The final result of this project is an interactive force directed graph displaying relationships between various Hollywood movies. Click here to view and interact with the graph.
Each circle (node) represents a movie. Similar movies are linked together by lines (edges). The darker the line connecting two movies, the more similar the two movies are to each other. Colours on the node represent movie genre.
I used Wikipedia movie plots from Kaggle.
How do we determine if two movies are similar to each other?
First, map the movie summary to vectors, which are essentially a collection of numbers. To do so, each word in the summary will be mapped to a number. A word will receive a higher score if it is uniquely found in the summary, and has multiple occurences in the summary. For example, the movie Alice in the Wonderland might have a summary like this:
Alice chases a rabbit down a hole.... Alice encounters many strange things and confronts a mad queen....

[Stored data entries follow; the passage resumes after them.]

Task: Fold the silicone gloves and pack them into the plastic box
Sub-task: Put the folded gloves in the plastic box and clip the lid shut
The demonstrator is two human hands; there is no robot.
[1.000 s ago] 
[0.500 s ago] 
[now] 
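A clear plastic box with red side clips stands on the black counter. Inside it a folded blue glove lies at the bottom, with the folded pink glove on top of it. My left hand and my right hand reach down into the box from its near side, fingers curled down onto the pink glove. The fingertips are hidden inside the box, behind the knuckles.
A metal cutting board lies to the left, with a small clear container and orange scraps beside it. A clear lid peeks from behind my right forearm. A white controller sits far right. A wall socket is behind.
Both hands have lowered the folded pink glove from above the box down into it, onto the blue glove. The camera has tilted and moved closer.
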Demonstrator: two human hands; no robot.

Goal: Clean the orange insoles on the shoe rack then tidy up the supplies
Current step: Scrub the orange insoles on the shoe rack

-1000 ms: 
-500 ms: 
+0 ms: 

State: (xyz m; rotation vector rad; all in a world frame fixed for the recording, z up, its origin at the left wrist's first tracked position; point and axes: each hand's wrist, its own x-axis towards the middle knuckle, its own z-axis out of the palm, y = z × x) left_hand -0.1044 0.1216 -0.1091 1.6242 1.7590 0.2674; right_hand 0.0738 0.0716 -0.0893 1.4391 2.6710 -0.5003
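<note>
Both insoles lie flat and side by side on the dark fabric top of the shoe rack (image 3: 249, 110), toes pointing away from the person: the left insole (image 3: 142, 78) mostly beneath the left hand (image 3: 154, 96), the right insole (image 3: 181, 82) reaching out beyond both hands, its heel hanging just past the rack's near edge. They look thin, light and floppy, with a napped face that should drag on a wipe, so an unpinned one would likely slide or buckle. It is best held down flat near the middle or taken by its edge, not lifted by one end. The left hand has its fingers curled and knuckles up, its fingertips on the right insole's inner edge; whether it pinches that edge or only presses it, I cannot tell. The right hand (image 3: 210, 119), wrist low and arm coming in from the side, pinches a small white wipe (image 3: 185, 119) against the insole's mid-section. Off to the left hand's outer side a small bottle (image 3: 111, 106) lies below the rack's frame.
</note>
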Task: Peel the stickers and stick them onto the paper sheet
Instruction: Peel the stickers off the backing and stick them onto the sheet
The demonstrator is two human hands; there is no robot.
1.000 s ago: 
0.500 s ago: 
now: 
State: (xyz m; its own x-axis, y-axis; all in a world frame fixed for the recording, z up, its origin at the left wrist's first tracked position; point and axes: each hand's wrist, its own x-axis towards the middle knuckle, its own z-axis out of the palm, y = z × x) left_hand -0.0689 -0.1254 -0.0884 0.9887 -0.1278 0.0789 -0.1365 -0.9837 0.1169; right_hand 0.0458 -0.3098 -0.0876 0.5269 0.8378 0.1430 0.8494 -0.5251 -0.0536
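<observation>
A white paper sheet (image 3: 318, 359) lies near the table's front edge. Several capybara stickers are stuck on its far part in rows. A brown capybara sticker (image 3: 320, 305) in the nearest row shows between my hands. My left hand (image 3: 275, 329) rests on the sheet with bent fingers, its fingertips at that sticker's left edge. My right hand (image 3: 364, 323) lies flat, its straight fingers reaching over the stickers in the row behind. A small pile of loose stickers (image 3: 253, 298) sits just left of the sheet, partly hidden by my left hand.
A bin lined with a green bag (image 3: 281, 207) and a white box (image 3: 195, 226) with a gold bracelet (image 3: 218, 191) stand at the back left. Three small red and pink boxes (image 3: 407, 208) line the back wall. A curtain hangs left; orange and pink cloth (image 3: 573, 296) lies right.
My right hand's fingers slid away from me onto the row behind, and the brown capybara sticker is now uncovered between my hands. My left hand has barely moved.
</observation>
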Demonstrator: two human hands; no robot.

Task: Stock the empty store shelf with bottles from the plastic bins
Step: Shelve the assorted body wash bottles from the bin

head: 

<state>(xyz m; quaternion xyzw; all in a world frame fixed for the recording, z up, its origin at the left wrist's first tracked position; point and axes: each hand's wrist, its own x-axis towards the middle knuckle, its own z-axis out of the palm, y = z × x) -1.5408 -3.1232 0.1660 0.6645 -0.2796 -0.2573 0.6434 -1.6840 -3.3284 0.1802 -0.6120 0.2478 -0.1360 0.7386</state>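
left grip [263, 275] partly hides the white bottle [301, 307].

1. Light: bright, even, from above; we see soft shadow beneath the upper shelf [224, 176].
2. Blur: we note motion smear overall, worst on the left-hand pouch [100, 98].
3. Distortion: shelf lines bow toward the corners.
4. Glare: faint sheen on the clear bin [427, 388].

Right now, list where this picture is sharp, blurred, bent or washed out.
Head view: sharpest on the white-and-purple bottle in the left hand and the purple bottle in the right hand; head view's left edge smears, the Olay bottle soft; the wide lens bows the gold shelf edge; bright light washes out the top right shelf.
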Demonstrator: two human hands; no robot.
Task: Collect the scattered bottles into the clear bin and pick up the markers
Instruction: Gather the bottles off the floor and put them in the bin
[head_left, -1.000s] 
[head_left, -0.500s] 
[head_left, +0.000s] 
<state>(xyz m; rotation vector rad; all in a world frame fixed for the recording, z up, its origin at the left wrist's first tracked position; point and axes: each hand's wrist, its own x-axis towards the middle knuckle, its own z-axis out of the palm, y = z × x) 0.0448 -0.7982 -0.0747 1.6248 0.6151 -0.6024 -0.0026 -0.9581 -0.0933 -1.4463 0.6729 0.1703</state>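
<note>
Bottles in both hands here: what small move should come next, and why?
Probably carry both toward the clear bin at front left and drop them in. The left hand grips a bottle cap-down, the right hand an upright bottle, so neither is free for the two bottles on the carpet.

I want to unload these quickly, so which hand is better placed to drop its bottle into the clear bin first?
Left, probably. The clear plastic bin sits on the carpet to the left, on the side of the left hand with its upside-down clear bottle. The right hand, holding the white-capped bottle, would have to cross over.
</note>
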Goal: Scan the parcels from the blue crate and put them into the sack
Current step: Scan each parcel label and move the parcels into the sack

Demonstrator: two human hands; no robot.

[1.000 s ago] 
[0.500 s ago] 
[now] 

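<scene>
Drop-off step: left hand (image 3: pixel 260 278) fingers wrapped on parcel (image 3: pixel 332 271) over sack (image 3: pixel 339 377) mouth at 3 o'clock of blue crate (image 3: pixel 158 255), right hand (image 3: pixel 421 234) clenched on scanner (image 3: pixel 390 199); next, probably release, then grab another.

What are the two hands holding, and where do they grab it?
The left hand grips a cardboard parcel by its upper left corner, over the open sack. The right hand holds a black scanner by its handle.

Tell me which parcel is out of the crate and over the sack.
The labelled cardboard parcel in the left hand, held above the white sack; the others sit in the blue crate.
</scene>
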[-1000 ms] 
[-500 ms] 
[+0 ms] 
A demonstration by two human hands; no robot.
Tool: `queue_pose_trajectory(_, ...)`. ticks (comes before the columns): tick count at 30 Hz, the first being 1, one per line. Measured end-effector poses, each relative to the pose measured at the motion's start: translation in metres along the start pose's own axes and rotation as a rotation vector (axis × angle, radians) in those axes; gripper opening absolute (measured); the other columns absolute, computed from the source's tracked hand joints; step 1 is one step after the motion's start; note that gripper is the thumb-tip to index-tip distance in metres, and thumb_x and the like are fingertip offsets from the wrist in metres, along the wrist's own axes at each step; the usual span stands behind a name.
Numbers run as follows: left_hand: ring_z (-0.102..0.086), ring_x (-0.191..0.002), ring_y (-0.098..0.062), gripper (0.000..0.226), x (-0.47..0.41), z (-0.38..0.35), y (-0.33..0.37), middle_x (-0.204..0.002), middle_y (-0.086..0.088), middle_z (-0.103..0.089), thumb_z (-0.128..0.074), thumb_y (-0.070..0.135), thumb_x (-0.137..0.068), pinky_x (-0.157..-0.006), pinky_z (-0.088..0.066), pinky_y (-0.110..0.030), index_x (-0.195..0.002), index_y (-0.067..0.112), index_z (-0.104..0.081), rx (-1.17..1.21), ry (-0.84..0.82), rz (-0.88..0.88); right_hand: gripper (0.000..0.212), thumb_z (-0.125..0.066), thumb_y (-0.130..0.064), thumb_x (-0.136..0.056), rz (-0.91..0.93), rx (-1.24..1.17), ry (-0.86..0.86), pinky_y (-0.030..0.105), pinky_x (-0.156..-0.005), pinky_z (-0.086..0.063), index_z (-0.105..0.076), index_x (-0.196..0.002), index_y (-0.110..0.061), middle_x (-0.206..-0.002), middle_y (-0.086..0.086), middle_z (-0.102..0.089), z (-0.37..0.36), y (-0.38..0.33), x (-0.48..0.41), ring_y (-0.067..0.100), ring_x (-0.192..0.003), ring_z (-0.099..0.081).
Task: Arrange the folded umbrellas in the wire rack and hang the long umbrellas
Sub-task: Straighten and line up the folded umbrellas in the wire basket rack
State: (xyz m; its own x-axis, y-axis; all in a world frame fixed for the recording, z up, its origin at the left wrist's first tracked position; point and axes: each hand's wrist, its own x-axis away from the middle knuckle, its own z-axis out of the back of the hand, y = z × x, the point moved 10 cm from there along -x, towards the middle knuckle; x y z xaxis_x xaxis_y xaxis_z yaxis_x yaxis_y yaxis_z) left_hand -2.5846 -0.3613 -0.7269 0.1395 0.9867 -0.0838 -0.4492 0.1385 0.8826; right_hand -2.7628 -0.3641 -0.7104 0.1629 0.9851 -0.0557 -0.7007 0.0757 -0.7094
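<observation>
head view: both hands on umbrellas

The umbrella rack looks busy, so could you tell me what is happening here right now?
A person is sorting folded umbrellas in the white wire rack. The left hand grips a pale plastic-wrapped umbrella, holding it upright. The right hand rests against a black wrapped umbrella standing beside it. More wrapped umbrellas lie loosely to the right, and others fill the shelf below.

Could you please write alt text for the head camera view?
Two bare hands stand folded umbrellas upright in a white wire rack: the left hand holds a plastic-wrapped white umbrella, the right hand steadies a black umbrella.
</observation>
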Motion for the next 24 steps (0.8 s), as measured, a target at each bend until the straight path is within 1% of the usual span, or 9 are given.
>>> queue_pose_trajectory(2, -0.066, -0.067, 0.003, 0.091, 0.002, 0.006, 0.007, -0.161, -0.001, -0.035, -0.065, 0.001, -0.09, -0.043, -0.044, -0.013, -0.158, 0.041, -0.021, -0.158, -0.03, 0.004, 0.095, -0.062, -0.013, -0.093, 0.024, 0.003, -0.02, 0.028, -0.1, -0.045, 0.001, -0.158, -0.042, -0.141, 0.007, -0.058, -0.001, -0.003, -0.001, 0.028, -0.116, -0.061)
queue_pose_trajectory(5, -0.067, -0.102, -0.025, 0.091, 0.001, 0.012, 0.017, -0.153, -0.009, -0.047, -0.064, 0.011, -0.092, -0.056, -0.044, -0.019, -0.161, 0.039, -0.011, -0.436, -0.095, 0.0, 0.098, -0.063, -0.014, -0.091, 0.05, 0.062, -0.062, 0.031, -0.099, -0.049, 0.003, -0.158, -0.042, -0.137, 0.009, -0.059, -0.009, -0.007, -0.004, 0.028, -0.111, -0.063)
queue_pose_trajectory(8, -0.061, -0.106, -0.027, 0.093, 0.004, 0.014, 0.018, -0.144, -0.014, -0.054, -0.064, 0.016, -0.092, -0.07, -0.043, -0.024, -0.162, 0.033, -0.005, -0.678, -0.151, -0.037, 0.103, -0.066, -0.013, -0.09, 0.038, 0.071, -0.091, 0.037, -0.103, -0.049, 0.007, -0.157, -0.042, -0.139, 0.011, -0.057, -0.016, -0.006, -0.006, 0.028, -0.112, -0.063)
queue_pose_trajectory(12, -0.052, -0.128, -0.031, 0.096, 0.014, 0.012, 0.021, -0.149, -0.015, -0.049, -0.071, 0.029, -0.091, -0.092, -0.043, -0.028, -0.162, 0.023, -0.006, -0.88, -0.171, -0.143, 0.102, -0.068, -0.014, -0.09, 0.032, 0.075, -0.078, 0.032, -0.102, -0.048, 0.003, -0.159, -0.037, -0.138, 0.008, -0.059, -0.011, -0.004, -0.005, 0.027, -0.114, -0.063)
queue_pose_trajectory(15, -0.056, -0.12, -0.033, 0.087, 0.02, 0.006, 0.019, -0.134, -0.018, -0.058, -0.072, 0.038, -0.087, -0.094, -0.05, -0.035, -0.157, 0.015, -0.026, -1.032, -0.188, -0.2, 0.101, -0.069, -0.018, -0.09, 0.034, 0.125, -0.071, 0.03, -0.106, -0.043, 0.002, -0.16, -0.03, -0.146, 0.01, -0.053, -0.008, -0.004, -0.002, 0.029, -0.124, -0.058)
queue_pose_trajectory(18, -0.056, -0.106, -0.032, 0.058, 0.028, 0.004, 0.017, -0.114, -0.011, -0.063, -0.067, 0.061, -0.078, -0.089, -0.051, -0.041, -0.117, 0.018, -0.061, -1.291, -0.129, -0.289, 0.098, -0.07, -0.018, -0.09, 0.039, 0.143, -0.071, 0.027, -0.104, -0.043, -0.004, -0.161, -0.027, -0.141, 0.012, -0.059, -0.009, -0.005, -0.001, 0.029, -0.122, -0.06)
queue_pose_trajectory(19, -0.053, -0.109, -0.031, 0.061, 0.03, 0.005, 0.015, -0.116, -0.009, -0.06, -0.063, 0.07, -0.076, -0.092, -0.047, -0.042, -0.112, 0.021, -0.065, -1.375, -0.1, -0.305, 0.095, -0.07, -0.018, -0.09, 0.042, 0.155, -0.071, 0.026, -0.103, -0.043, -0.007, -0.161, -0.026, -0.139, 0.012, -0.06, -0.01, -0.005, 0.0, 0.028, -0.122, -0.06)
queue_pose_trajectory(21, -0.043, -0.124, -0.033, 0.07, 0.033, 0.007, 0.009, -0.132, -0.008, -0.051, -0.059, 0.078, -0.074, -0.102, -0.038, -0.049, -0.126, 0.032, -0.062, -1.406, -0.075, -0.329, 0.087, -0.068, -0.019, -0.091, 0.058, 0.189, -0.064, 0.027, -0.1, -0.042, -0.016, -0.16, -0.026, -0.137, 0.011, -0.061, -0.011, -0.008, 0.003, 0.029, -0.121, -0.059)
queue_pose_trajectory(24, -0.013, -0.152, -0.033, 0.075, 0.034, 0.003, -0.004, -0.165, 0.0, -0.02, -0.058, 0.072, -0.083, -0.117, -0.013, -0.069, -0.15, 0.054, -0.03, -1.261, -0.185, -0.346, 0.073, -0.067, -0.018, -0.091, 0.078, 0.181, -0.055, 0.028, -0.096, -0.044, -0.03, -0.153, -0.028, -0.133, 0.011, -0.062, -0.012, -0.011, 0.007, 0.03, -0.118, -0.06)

The word "Alice" will be mapped to a larger number because we can expect multiple mentions of the word "Alice" (she is the main character after all), and summaries of most other movies will not contain the word "Alice".
In Data Science speak, we have converted our texts to tf-idf vectors. Now that we have converted each movie to numbers, we can compute how similar any two movies are to each other. This is done using cosine similarity.
If two movies are represented by the exact same vector (very unlikeley), then the cosine similarity between these two movies is 1. The lowest possible similarity value is 0.
All movies linked together with an edge (i.e. line) in the network graph have a cosine similarity with its counterpart of at least 0.5.